Active, passive, or somewhere in the middle

Active ETFs, which use a process to select securities that is not rule-based, have begun to increase in both number and assets over the past several years, but they remain a small part of the market.
Active ETFs represented around $45 billion of assets at the end of 2017, or about 1.3% of the total ETF market.
The growth and popularity of these strategies is primarily in line with the increasing use of ETFs by retail investors and financial advisors who have long utilized active strategies through mutual funds. As ETFs continue to slowly replace mutual fund in investors’ portfolios, it makes sense that active ETF strategies keep gaining popularity.
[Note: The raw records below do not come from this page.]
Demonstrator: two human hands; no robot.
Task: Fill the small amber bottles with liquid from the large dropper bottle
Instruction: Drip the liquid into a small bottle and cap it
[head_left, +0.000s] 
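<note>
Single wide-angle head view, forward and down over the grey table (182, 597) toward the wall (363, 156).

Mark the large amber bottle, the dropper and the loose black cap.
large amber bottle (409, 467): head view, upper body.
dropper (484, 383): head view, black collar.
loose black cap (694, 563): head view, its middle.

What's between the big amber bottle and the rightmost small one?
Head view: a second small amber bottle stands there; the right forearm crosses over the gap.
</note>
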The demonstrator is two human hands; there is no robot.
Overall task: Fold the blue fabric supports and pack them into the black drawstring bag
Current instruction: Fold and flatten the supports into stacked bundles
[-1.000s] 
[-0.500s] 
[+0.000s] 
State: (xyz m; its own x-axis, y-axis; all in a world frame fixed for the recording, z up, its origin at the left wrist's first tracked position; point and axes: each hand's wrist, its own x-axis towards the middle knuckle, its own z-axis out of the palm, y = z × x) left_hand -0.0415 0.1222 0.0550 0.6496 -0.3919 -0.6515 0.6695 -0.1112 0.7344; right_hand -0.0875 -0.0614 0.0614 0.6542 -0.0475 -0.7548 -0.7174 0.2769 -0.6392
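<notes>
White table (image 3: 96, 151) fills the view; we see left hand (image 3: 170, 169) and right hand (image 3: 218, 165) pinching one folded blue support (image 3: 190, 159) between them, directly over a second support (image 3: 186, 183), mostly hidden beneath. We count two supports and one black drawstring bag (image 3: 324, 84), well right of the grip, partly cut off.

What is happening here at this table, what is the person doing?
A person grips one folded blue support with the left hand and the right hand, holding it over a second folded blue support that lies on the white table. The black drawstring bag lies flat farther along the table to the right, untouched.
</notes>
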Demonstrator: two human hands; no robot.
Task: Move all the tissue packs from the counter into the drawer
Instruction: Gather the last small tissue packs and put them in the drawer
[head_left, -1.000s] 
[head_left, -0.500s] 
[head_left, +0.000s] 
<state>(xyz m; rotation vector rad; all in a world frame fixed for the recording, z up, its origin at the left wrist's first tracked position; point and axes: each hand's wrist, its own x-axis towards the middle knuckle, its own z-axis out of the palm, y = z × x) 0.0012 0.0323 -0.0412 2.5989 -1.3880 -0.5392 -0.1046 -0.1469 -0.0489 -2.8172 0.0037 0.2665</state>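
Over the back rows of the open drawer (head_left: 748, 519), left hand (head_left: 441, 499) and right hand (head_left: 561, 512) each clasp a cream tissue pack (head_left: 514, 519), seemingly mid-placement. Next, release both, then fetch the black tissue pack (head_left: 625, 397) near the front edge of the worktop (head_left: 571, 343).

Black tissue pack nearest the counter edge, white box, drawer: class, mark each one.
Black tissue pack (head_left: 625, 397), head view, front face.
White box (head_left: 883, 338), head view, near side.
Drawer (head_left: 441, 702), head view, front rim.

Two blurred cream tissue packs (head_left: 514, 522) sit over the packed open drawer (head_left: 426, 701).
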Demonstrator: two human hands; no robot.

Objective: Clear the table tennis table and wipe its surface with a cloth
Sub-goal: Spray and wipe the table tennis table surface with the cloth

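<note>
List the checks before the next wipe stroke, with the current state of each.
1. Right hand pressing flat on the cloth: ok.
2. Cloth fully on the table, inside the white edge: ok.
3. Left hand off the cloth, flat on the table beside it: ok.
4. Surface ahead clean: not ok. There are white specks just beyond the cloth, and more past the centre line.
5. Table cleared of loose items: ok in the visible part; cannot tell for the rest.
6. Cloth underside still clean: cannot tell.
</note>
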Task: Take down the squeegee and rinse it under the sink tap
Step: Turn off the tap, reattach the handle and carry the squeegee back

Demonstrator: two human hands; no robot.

While active ETFs are still a small universe of the ETF world, their break down is interesting, with about $35 billion, or the vast majority, of them being fixed income active ETFs.
“The majority of those active ETFs are fixed income and what that says is that there’s some hesitancy among advisors to use fixed income ETFs because active management works really well at a lot of intermediates,” says Matthew Bartolini, head of SPDR Americas research at State Street Global Advisors.
“People who are hesitant in using index-based fixed income ETFs are sort of testing the water by using active fixed income ETFs. They’re still using that active strategy that they know so well, but then they’re also reaping the benefits that the ETF structure does have such as lower fees and also the secondary market.”
Should investors go with an active or passive ETF?
For Wisdom Tree, the answer lies somewhere in the middle.
“We tend to think of things less in the binary active versus passive,” says Joe Tenaglia, asset allocation strategist at Wisdom Tree. “We think you can really take elements of both in the ETF space and together it’s really improved investors’ experience.”
He explains that the same steps active managers have taken, both in the ETF and in the mutual fund space, can be boiled down to a couple of key tenants that managers can then turn into a rule-based, index-tracking process.
“We tend to think of the sweet spot being in between within an ETF wrapper,” he adds. “They are definitely strengths and weaknesses of both active and passive ETFs, we kind of try to fall in between there.”
One way to provide this in-between option is through smart-beta ETFs, which use alternative index construction rules including size, value and volatility, instead of the typical cap-weighted index strategy.
They are passive because they follow an index, and active because it adds other factors decided by the managers to maximize returns.
“We think those can act as lower-cost replacements for active managers,” says Tenaglia. “Because these are the types of ETFs that have the same objectives as the traditional asset managers in the traditional mutual funds that investors have used for generations. Because it’s tax efficient, transparent, liquid. We think it’s a better vehicle to help investors reach their long-term goals.”
With index-based ETFs continuing to represent the bulk of the ETF market and actively-managed strategies growing, albeit at a slower pace than some may have anticipated, it seems that hybrid, or smart-beta, strategies—the somewhere in the middle—may determine the future of the ETF market.